Ever wonder why some people have a tendency to be nice—even in situations where it costs them—while others are constantly out for themselves? Psychologists from Yale University have built a formal mathematical model, combining game theory with ideas from behavioral economics, to show how humans evolved to develop two distinct strategies for cooperation. And while some people lean towards selflessness, others are consistently selfish.
In the standard game theory set up, prisoner’s dilemma (explained in full in the video below), agents benefit most if they act selfishly and refuse to cooperate with their partner. The iconic set-up asks two people to imagine that they are prisoners from the same gang who have to decide whether or not to betray each other or stay silent (if one betrays the other, the betrayer benefits; if they both stay silent, they both benefit).
Game theory decision-making is based entirely on reason, but humans don’t always behave rationally. David Rand, assistant professor of psychology, economics, cognitive science, and management at Yale University, and psychology doctoral student Adam Bear incorporated theories on intuition into their model, allowing agents to make a decision either based on instinct or rational deliberation.
In the model, there are multiple games of prisoners’ dilemma. But while some have the standard set-up, others introduce punishment for those who refuse to cooperate with a willing partner. Rand and Bear found that agents who went through many games with repercussions for selfishness became instinctively cooperative, though they could override their instinct to behave selfishly in cases where it made sense to do so.
However, those who became instinctively selfish were far less flexible. Even in situations were refusing to cooperate was punished, they would not then deliberate and rationally choose to cooperate instead.
In the paper, published in Proceedings of the National Academy of Sciences on 11 January, the authors write:
“We find that, across many types of environments, evolution only ever favors agents who (i) always intuitively defect, or (ii) are intuitively predisposed to cooperate but who, when deliberating, switch to defection if it is in their self-interest to do so. Our model offers a clear explanation for why we should expect deliberation to promote selfishness rather than cooperation.”

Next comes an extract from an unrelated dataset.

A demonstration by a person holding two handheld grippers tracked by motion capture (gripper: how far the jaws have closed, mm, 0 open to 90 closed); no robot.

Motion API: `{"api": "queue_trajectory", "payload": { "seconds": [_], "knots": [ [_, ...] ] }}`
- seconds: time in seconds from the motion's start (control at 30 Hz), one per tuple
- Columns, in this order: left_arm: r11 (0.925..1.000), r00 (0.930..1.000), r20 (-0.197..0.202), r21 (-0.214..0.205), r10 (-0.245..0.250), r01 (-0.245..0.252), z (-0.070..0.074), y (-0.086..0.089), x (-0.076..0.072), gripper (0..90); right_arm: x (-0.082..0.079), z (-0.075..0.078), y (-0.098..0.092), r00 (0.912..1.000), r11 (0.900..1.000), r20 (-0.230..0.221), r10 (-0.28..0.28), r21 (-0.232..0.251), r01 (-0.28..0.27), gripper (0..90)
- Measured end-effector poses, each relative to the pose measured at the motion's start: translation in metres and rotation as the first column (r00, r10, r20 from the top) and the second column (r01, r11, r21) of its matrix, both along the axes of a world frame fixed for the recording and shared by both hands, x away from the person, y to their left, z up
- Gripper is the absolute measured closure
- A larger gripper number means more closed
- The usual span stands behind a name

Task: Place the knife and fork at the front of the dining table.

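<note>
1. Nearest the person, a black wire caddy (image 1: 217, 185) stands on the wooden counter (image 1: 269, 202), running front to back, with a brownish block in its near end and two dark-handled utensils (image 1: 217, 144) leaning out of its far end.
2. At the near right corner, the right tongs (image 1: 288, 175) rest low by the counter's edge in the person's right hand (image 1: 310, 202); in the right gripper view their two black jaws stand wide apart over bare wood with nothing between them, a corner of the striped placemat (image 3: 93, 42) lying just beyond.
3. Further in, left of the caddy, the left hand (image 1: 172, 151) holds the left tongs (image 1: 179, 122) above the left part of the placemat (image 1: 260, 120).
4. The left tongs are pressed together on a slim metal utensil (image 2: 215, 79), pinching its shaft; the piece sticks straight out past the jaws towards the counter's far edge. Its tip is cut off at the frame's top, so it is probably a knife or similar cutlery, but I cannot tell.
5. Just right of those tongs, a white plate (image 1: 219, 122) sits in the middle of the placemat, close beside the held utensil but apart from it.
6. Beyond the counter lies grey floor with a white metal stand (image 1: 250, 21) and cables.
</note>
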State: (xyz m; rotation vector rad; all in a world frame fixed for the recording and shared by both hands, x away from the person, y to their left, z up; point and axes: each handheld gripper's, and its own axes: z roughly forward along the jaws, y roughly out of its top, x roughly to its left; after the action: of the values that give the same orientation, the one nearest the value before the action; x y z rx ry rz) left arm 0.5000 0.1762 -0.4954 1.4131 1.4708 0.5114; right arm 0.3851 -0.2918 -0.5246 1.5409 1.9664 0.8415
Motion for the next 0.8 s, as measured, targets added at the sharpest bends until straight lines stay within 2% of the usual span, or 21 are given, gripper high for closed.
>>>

Rand tells Quartz that the model is a mathematical reflection of evolution, both in terms of biological evolution and cultural evolution, namely individuals choosing to mimic effective tactics. “They look around and say, ‘Who’s doing well? Alright, I’m going to adopt that person’s strategy,’” he says.
And while the model mathematically demonstrates that deliberation only serves to undermine cooperation, it also shows that human instinct is determined by past interactions. “One of the key results you get out of the model is that depending on the fraction of interactions you have where future consequences exist, that shapes your intuition,” adds Rand.
This implies that people who grow up in families where selflessness is rewarded will develop an instinctively cooperative approach. Similarly, companies that do not deter employees from only thinking of themselves will likely have a selfish staff—even in cases where refusing to cooperate is actively harmful.
“It applies to interactions between friends, coworkers, family members—all interactions where you have the chance to do something that’s costly for you but beneficial for other people,” says Rand.
Cross-culturally, it suggests that those who grow up in countries without a strong rule of law will develop an uncooperative intuition, he adds.
Which means that if you meet an instinctively selfish person, reasoning is unlikely to persuade them to cooperate. But if you are that selfish person, you can blame evolution for your bad behavior.